* **Problem requirements**
In your transcription, keep every record exact and leave out the pictures.

* **Input for this task**
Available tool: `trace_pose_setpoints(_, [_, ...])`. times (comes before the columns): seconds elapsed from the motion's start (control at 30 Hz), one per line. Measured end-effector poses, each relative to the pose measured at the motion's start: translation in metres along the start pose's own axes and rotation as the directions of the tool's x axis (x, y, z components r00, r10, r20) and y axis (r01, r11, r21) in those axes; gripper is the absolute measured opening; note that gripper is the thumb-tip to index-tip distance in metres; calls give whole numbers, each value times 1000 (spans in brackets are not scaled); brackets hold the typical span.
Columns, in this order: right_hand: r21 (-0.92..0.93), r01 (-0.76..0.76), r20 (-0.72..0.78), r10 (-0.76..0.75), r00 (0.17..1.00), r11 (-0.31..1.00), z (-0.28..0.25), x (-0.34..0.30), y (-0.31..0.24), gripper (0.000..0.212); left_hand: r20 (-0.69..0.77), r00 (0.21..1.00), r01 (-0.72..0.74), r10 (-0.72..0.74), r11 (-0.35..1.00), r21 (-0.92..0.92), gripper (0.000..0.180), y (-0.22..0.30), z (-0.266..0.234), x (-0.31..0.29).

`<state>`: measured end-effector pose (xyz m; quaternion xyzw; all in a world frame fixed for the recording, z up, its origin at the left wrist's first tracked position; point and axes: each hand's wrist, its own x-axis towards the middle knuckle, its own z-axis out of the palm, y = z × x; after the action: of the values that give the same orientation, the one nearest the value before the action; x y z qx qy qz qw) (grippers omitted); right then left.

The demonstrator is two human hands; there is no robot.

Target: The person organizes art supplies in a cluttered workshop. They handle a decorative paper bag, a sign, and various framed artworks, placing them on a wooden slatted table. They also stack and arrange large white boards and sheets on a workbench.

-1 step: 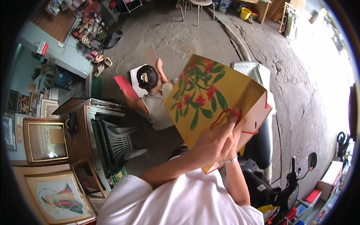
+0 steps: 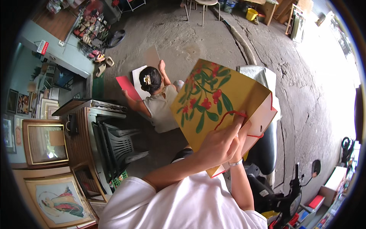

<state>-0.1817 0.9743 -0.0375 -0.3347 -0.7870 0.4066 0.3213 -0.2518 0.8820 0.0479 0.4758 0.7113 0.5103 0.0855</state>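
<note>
A gold paper gift bag (image 2: pixel 232 86) printed with green leaves and red berries is tilted in front of me, its pale inside showing at the right. My left hand (image 2: pixel 221 145) is closed on the bag's red cord handle (image 2: pixel 235 113) and upper edge. Just behind it, my right hand (image 2: pixel 243 139), with a silver band at the wrist, is closed at the bag's opening against the left hand. Most of the right fingers are hidden.
A person (image 2: pixel 160 107) sits low ahead, holding a red sheet (image 2: pixel 128 87) and a brown board (image 2: pixel 152 56). Stacked plastic chairs (image 2: pixel 120 143) and framed pictures (image 2: pixel 45 143) stand left. A motorcycle (image 2: pixel 282 194) is close on my right; shoes (image 2: pixel 101 69) lie far left.
The gift bag and both hands sit very slightly further right and lower in view. My grip looks the same.
</note>
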Motion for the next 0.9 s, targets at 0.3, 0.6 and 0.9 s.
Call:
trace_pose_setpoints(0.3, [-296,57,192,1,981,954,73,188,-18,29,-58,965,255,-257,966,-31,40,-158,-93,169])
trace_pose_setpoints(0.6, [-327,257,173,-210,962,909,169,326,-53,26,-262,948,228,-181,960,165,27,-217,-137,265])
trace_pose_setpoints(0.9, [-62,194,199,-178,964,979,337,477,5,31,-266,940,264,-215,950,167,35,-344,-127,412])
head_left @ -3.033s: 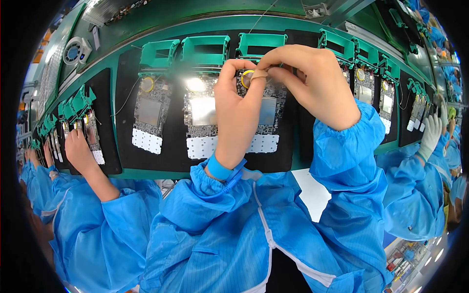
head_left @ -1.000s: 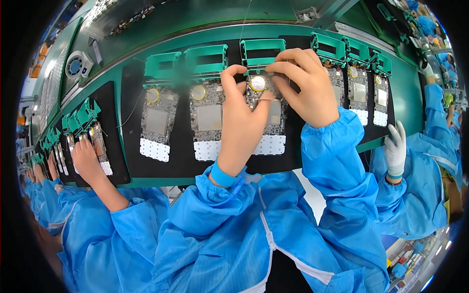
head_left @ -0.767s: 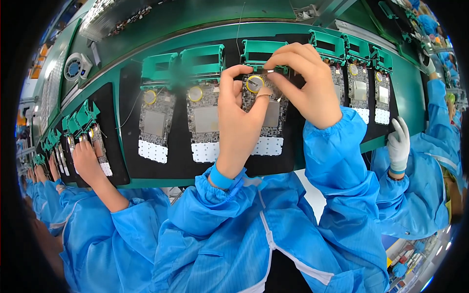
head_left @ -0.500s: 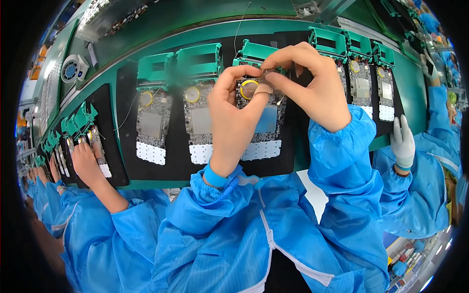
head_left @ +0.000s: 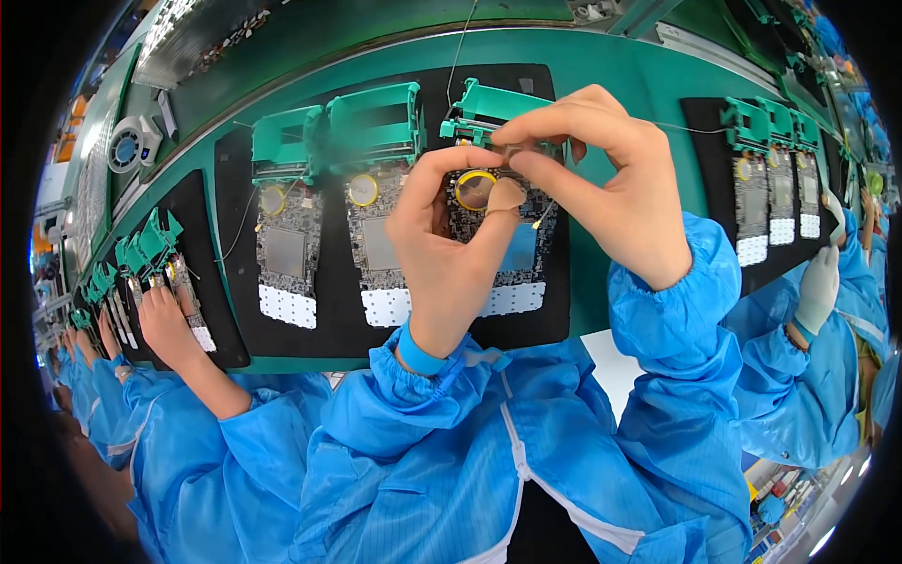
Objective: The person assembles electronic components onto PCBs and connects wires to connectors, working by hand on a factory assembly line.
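Observation:
In front of me a circuit board (head_left: 519,249) lies on a black mat, with a white dotted lower end and a green plastic bracket (head_left: 505,101) at its top. A yellow-rimmed round cell (head_left: 474,190) sits near the board's upper end. Over that end my left hand (head_left: 451,230) is curled, its thumb wearing a pale finger cot beside the cell. My right hand (head_left: 615,179) pinches thumb and forefinger together, close to my left forefinger's tip. Whatever lies between the fingertips is too small to name. A thin wire with a bright tip (head_left: 536,225) shows by the board's right edge.
Two similar boards (head_left: 287,249) with green brackets lie to my left on the same black mat (head_left: 240,320). Another mat with several boards (head_left: 752,207) lies to the right, near a co-worker's gloved hand (head_left: 817,291). A co-worker's bare hand (head_left: 169,324) works at the left.
The group of boards on the right has shifted further right, away from my hands, and the co-worker's gloved hand moved right too. Both my hands stay over the board in nearly the same pose.

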A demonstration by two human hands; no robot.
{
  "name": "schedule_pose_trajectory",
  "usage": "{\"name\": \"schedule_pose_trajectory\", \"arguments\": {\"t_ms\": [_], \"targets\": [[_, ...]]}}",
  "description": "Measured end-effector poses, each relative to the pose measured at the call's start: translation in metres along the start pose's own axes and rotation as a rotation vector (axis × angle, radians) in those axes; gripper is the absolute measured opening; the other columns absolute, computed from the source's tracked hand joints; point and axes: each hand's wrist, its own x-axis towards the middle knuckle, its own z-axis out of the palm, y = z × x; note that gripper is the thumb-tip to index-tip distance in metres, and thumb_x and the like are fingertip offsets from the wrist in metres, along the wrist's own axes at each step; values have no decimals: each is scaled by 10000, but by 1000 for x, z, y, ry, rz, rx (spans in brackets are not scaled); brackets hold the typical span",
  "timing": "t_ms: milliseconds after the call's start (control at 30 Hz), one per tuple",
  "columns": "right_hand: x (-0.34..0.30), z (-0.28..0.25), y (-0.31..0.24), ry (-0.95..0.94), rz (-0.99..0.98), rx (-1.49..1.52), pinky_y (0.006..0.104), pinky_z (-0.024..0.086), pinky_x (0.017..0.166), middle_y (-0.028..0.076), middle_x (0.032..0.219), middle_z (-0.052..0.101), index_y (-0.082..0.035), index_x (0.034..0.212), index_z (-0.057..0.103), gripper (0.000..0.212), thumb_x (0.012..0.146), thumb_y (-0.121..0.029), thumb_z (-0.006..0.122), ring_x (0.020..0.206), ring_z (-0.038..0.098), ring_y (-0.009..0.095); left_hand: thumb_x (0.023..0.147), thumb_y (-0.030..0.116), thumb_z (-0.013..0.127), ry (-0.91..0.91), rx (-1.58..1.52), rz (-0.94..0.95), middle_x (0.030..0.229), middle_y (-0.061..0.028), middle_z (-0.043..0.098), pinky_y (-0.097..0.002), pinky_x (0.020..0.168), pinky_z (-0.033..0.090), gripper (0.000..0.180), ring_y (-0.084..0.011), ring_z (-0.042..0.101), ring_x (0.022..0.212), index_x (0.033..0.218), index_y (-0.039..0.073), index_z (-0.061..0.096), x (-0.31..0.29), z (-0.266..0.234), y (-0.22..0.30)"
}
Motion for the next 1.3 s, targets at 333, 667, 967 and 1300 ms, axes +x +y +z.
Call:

* **Answer**
Available tool: `trace_pose_setpoints(_, [_, ...])`. times (comes before the columns): seconds elapsed from the motion's start (control at 30 Hz), one per line. Measured end-effector poses, each relative to the pose measured at the motion's start: translation in metres along the start pose's own axes and rotation as the directions of the tool's x axis (x, y, z components r00, r10, r20) and y axis (r01, r11, r21) in those axes; gripper is the absolute measured opening; note that gripper is the thumb-tip to index-tip distance in metres; calls give whole numbers, each value times 1000 (spans in brackets are not scaled); brackets hold the typical span.
Columns, in this order: right_hand: r21 (-0.92..0.93), r01 (-0.76..0.76), r20 (-0.72..0.78), r10 (-0.76..0.75), r00 (0.17..1.00), r11 (-0.31..1.00), z (-0.28..0.25), x (-0.34..0.30), y (-0.31..0.24), gripper (0.000..0.212); left_hand: r20 (-0.69..0.77), r00 (0.21..1.00), r01 (-0.72..0.74), r10 (-0.72..0.74), r11 (-0.35..1.00), r21 (-0.92..0.92), gripper (0.000..0.180), y (-0.22..0.30), z (-0.266..0.234), x (-0.31..0.29).

`<state>`: measured end-effector pose (xyz m; quaternion xyzw; all in a world frame fixed for the recording, z up, its origin at the left wrist's first tracked position; point and axes: each hand's wrist, its own x-axis towards the middle knuckle, its own z-axis out of the palm, y = z × x; after the action: of the values that give the same orientation, the one nearest the value before the action; x y z qx qy qz qw) (grippers omitted); right then left.

The demonstrator is two human hands; there is no robot.

Target: The person organizes art supplies in a cluttered workshop. They handle a decorative paper bag, a sign, and various framed artworks, placing them on a wooden slatted table. They also stack and arrange large white boards and sheets on a workbench.

-1 step: 
+0 steps: 

<state>-0.1817 0.9743 -0.0375 -0.3347 -0.7870 0.4066 0.3213 -0.2518 0.8820 0.0479 0.4758 0.7113 0.5103 0.0855</state>
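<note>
A gold paper gift bag (image 2: pixel 232 86) printed with green leaves and red berries is tilted in front of me, its pale inside showing at the right. My left hand (image 2: pixel 221 145) is closed on the bag's red cord handle (image 2: pixel 235 113) and upper edge. Just behind it, my right hand (image 2: pixel 243 139), with a silver band at the wrist, is closed at the bag's opening against the left hand. Most of the right fingers are hidden.
A person (image 2: pixel 160 107) sits low ahead, holding a red sheet (image 2: pixel 128 87) and a brown board (image 2: pixel 152 56). Stacked plastic chairs (image 2: pixel 120 143) and framed pictures (image 2: pixel 45 143) stand left. A motorcycle (image 2: pixel 282 194) is close on my right; shoes (image 2: pixel 101 69) lie far left.
The gift bag and both hands sit very slightly further right and lower in view. My grip looks the same.
</note>
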Motion for the next 0.9 s, targets at 0.3, 0.6 and 0.9 s.
Call:
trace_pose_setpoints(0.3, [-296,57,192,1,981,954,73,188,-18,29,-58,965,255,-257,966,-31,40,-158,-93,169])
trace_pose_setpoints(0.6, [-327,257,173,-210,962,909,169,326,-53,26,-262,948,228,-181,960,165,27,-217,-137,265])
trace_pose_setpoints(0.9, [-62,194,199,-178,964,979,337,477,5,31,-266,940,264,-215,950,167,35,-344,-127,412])
head_left @ -3.033s: 
head_left @ -1.000s: 
head_left @ -0.767s: 
head_left @ -0.500s: 
head_left @ +0.000s: 
Objective: The person assembles electronic components onto PCBs and connects wires to connectors, working by hand on a factory assembly line.
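Observation:
In front of me a circuit board (head_left: 519,249) lies on a black mat, with a white dotted lower end and a green plastic bracket (head_left: 505,101) at its top. A yellow-rimmed round cell (head_left: 474,190) sits near the board's upper end. Over that end my left hand (head_left: 451,230) is curled, its thumb wearing a pale finger cot beside the cell. My right hand (head_left: 615,179) pinches thumb and forefinger together, close to my left forefinger's tip. Whatever lies between the fingertips is too small to name. A thin wire with a bright tip (head_left: 536,225) shows by the board's right edge.
Two similar boards (head_left: 287,249) with green brackets lie to my left on the same black mat (head_left: 240,320). Another mat with several boards (head_left: 752,207) lies to the right, near a co-worker's gloved hand (head_left: 817,291). A co-worker's bare hand (head_left: 169,324) works at the left.
The group of boards on the right has shifted further right, away from my hands, and the co-worker's gloved hand moved right too. Both my hands stay over the board in nearly the same pose.
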
A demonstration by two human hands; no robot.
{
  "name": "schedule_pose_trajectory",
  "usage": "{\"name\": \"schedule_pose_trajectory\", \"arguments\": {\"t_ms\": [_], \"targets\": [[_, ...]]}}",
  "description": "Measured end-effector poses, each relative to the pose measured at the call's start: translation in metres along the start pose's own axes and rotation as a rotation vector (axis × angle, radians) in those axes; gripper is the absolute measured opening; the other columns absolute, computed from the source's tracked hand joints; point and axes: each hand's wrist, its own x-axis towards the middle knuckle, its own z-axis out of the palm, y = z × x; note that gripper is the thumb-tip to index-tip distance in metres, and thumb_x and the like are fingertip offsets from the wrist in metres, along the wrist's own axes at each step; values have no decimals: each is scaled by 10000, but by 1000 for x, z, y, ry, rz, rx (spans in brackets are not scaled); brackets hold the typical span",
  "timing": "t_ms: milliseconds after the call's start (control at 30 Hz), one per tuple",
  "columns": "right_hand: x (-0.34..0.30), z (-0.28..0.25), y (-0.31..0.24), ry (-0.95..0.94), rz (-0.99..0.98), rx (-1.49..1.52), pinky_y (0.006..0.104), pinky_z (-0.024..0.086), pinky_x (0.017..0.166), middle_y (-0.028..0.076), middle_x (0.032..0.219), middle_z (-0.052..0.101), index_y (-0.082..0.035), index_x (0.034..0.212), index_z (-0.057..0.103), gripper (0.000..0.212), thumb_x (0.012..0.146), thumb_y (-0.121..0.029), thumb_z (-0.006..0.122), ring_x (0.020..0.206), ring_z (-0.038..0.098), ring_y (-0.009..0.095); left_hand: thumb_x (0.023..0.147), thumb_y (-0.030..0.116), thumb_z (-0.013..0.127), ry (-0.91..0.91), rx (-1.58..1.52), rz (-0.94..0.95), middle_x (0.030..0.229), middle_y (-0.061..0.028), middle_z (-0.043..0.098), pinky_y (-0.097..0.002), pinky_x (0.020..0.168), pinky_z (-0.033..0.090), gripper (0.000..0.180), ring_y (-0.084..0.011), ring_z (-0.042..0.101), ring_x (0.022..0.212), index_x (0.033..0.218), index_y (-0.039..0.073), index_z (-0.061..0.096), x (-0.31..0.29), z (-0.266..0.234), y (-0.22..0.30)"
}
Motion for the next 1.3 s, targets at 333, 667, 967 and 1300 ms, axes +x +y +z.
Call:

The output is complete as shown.